Colorado High School

Evergreen High School is a public high school in the Jefferson County Public Schools district in Evergreen, Colorado, United States. Until Conifer High School opened in 1996, the school served students in both Evergreen and Conifer. Evergreen won Blue Ribbon awards for academic achievement from the United States Department of Education in 2007 and 2015.

==History==

The first school in the Evergreen area was the Buffalo Park School, which now resides on the grounds of Wilmot Elementary School. In the late 19th century, a frame structure was built one-quarter mile south of Main Street and served as a school until 1923. Located at 4841 County Road 73, the building became Evergreen Bible Church.

Elementary and high school students were housed in the third school built in Evergreen, a red brick two-story structure located at the intersection of County Road 73 and Buffalo Park Road. It was built in 1922 when District 30 became C2, the second consolidation in Jefferson County.

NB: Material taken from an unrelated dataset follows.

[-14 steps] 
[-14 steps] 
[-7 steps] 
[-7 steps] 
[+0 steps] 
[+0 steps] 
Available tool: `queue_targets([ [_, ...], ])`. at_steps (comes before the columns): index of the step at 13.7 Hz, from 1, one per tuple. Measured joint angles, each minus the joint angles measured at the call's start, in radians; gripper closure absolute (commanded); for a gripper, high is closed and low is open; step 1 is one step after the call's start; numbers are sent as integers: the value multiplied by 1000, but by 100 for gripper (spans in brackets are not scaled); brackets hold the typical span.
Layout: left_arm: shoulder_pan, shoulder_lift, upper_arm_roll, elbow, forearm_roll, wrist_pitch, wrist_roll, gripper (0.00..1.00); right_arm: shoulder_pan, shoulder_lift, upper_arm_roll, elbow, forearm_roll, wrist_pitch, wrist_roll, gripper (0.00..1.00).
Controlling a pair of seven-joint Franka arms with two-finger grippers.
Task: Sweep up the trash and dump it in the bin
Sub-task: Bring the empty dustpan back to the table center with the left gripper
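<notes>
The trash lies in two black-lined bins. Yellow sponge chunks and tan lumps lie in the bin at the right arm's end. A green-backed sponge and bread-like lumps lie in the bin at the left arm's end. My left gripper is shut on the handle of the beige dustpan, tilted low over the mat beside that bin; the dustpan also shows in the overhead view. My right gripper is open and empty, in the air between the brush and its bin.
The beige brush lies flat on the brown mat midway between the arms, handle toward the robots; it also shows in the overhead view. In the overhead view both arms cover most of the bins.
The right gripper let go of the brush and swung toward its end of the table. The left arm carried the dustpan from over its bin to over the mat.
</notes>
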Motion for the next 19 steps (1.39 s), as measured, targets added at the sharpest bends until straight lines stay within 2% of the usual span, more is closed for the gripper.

An adjacent white masonry building was built in 1944 for the high school, and the first class graduated from the newly christened high school in 1948.

The school quickly outgrew its building, and a new building was erected southwest of the bus barn at the intersection of Olive Road and Buffalo Park Road, opening in 1954. The building grew through additions, creating a somewhat haphazard layout until the structure was unified with a "main street" layout as part of an addition and remodel in the late 1990s, designed by H+L Architecture.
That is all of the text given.